Don’t get me wrong- I’m not advocating that you should ignore your kids! However, what I see  going on is that parents these days are trying too hard to be their children’s best friends. As a result, they stop having the parental authority, because a kid doesn’t honor his friends. Your son could feel as if he is your equal, and therefore, as equals, what compels him to respect your authority over him?
 
It could very well be that the issue is really a combination of both, especially considering that he is hanging out with a crowd that you feel is pulling him in the wrong direction.
 
The bottom line is this: right now, you’re not in the best environment for your family’s growth.

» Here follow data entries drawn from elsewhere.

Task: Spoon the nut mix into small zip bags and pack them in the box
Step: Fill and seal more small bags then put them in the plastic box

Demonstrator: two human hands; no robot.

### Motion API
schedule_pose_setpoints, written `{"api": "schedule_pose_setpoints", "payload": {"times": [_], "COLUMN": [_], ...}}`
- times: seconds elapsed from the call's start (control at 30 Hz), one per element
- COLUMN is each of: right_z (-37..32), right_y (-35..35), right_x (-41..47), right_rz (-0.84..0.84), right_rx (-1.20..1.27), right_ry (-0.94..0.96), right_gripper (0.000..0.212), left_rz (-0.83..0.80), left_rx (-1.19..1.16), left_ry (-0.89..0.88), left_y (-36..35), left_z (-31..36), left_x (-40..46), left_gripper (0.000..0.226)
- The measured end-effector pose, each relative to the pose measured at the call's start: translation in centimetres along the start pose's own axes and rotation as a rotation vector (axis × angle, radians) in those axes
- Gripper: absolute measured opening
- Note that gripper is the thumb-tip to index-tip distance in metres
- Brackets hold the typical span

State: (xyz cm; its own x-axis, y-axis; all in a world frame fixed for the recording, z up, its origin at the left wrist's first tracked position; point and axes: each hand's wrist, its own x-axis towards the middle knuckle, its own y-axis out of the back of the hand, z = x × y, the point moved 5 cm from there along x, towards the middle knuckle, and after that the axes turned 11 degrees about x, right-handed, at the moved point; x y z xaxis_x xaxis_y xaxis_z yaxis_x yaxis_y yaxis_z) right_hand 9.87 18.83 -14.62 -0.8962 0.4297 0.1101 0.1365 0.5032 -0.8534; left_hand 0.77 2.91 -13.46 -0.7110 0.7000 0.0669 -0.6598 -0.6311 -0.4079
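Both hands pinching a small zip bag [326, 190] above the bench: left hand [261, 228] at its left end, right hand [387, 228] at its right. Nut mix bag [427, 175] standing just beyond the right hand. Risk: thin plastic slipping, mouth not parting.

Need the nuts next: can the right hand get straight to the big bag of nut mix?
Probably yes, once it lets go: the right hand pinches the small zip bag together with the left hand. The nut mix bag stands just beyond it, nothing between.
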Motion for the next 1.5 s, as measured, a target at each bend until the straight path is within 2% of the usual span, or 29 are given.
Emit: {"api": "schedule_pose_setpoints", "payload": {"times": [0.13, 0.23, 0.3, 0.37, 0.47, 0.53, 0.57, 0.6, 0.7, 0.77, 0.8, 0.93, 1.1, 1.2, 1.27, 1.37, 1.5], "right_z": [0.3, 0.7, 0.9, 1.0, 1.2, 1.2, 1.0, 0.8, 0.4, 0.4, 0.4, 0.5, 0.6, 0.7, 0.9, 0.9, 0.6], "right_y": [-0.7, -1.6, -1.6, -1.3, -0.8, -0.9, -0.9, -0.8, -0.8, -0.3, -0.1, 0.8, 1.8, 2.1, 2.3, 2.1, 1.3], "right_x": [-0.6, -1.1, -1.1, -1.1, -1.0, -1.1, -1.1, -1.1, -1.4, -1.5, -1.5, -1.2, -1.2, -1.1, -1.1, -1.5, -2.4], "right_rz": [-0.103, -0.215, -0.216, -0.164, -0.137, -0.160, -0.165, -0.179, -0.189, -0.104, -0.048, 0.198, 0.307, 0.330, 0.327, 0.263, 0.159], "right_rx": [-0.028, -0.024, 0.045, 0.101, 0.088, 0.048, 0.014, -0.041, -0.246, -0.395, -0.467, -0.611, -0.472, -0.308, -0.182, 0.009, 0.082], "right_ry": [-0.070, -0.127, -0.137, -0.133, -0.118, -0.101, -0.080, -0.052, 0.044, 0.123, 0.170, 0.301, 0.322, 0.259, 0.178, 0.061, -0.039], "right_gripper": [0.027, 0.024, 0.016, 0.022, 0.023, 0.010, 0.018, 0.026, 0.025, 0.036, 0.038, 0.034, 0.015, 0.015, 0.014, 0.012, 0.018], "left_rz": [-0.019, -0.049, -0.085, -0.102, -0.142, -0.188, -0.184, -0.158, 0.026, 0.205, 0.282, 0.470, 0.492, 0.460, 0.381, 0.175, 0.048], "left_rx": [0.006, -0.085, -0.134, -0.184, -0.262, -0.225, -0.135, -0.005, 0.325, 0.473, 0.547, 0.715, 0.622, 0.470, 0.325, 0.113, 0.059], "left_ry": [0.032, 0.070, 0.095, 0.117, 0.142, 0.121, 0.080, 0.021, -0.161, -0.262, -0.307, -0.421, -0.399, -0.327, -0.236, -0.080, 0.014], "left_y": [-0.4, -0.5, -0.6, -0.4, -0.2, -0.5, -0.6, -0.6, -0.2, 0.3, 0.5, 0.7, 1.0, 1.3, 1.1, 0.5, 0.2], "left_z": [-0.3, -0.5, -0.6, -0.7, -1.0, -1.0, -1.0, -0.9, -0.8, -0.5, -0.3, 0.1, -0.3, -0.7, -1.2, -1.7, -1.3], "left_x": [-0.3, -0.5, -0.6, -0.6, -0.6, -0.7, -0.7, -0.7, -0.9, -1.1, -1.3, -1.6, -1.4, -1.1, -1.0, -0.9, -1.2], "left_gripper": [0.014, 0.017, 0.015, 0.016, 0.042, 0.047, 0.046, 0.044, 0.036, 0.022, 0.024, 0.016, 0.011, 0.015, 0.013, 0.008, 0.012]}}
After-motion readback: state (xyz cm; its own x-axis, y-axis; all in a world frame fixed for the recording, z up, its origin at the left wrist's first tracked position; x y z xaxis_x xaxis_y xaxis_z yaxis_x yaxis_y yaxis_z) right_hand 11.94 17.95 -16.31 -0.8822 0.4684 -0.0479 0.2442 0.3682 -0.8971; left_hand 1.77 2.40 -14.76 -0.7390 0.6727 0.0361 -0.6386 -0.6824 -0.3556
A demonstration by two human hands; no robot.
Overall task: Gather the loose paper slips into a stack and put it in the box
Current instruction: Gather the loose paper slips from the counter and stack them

In Israel, it’s all about growth! Whether you want to grow or not, Hashem will help you to break all of your self-imposed boundaries, in every area of your lives. In Israel, you have the best chance of living up to your full potentials, both spiritually and physically.
 
Furthermore, the chances of your children being brought up in a more child-friendly and family-friendly environment are exponentially better in Israel. Although you have frum neighborhoods where you live, believe me when I tell you that being frum outside of Israel versus being frum in Israel is worlds apart. Here, the focus in a frum neighborhood is connecting with Hashem and doing your best to follow a Torah way of life. Anywhere else, there is a great infiltration of materialism along with a Jewish lifestyle, and the line between Judaism and “gashmiutism” gets very blurred.
 
Leah, I know in my heart that if you move to Israel with the right intentions- to bring your family closer to Hashem- then Hashem will take care of you and give your family everything it needs. Trust Him- He knows what He’s doing!